- **EXERCISE DIRECTIONS**: Retype the data that follows, keeping every character the same.

- **MATERIAL PROVIDED**:
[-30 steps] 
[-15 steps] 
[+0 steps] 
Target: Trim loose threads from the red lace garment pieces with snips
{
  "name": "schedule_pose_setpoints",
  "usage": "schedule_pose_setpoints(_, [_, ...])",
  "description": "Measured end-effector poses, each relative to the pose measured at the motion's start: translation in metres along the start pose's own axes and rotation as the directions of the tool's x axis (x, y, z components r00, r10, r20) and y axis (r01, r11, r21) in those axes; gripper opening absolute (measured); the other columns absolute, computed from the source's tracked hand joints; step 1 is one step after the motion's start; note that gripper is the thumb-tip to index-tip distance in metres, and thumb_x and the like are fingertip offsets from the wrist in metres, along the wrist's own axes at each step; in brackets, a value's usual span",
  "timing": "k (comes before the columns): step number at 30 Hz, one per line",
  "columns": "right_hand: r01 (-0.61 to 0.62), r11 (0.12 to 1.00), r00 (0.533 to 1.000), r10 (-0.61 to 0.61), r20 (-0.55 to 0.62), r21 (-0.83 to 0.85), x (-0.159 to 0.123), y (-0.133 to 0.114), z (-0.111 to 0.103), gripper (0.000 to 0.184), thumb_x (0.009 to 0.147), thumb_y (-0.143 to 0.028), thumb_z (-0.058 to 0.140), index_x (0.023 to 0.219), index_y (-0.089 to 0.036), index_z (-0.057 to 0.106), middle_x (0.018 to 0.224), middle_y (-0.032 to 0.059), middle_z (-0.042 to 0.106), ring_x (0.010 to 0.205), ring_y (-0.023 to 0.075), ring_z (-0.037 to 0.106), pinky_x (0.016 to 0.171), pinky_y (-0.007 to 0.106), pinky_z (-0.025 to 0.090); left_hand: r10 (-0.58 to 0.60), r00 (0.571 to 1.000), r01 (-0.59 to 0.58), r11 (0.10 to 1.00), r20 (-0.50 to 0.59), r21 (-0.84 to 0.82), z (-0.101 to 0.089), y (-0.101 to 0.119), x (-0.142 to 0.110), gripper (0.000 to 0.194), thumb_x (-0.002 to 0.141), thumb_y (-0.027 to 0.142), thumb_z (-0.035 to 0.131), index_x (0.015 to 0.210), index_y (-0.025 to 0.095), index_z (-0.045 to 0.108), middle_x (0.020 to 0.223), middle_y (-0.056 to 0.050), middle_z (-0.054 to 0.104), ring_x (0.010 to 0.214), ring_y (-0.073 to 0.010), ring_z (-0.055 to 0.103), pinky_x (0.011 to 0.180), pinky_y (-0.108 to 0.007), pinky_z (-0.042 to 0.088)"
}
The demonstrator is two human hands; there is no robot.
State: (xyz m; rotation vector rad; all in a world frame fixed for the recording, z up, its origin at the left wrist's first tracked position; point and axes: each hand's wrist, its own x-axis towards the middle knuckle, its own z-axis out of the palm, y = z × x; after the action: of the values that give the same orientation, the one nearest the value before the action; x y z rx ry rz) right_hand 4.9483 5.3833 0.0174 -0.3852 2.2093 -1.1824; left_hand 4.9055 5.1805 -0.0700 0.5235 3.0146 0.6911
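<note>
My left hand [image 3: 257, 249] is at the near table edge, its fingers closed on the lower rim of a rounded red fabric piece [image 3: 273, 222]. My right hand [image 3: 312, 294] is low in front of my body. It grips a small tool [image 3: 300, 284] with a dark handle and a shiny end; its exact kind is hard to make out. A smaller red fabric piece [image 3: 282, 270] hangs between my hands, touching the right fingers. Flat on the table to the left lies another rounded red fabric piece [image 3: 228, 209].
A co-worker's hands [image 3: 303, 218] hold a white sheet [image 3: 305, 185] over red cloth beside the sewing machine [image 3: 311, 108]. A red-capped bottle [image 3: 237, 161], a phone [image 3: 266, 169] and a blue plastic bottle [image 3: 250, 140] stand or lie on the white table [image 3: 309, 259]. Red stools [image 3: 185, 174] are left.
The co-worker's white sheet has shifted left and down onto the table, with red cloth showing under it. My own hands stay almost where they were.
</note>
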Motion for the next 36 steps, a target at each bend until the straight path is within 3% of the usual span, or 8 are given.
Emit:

- **YOUR SOLUTION**:
[-30 steps] 
[-15 steps] 
[+0 steps] 
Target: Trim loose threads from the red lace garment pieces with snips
{
  "name": "schedule_pose_setpoints",
  "usage": "schedule_pose_setpoints(_, [_, ...])",
  "description": "Measured end-effector poses, each relative to the pose measured at the motion's start: translation in metres along the start pose's own axes and rotation as the directions of the tool's x axis (x, y, z components r00, r10, r20) and y axis (r01, r11, r21) in those axes; gripper opening absolute (measured); the other columns absolute, computed from the source's tracked hand joints; step 1 is one step after the motion's start; note that gripper is the thumb-tip to index-tip distance in metres, and thumb_x and the like are fingertip offsets from the wrist in metres, along the wrist's own axes at each step; in brackets, a value's usual span",
  "timing": "k (comes before the columns): step number at 30 Hz, one per line",
  "columns": "right_hand: r01 (-0.61 to 0.62), r11 (0.12 to 1.00), r00 (0.533 to 1.000), r10 (-0.61 to 0.61), r20 (-0.55 to 0.62), r21 (-0.83 to 0.85), x (-0.159 to 0.123), y (-0.133 to 0.114), z (-0.111 to 0.103), gripper (0.000 to 0.184), thumb_x (0.009 to 0.147), thumb_y (-0.143 to 0.028), thumb_z (-0.058 to 0.140), index_x (0.023 to 0.219), index_y (-0.089 to 0.036), index_z (-0.057 to 0.106), middle_x (0.018 to 0.224), middle_y (-0.032 to 0.059), middle_z (-0.042 to 0.106), ring_x (0.010 to 0.205), ring_y (-0.023 to 0.075), ring_z (-0.037 to 0.106), pinky_x (0.016 to 0.171), pinky_y (-0.007 to 0.106), pinky_z (-0.025 to 0.090); left_hand: r10 (-0.58 to 0.60), r00 (0.571 to 1.000), r01 (-0.59 to 0.58), r11 (0.10 to 1.00), r20 (-0.50 to 0.59), r21 (-0.84 to 0.82), z (-0.101 to 0.089), y (-0.101 to 0.119), x (-0.142 to 0.110), gripper (0.000 to 0.194), thumb_x (-0.002 to 0.141), thumb_y (-0.027 to 0.142), thumb_z (-0.035 to 0.131), index_x (0.015 to 0.210), index_y (-0.025 to 0.095), index_z (-0.045 to 0.108), middle_x (0.020 to 0.223), middle_y (-0.056 to 0.050), middle_z (-0.054 to 0.104), ring_x (0.010 to 0.214), ring_y (-0.073 to 0.010), ring_z (-0.055 to 0.103), pinky_x (0.011 to 0.180), pinky_y (-0.108 to 0.007), pinky_z (-0.042 to 0.088)"
}
The demonstrator is two human hands; there is no robot.
State: (xyz m; rotation vector rad; all in a world frame fixed for the recording, z up, its origin at the left wrist's first tracked position; point and axes: each hand's wrist, its own x-axis towards the middle knuckle, its own z-axis out of the palm, y = z × x; after the action: of the values that give the same orientation, the one nearest the value before the action; x y z rx ry rz) right_hand 4.9483 5.3833 0.0174 -0.3852 2.2093 -1.1824; left_hand 4.9055 5.1805 -0.0700 0.5235 3.0146 0.6911
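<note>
My left hand [image 3: 257, 249] is at the near table edge, its fingers closed on the lower rim of a rounded red fabric piece [image 3: 273, 222]. My right hand [image 3: 312, 294] is low in front of my body. It grips a small tool [image 3: 300, 284] with a dark handle and a shiny end; its exact kind is hard to make out. A smaller red fabric piece [image 3: 282, 270] hangs between my hands, touching the right fingers. Flat on the table to the left lies another rounded red fabric piece [image 3: 228, 209].
A co-worker's hands [image 3: 303, 218] hold a white sheet [image 3: 305, 185] over red cloth beside the sewing machine [image 3: 311, 108]. A red-capped bottle [image 3: 237, 161], a phone [image 3: 266, 169] and a blue plastic bottle [image 3: 250, 140] stand or lie on the white table [image 3: 309, 259]. Red stools [image 3: 185, 174] are left.
The co-worker's white sheet has shifted left and down onto the table, with red cloth showing under it. My own hands stay almost where they were.
</note>
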Motion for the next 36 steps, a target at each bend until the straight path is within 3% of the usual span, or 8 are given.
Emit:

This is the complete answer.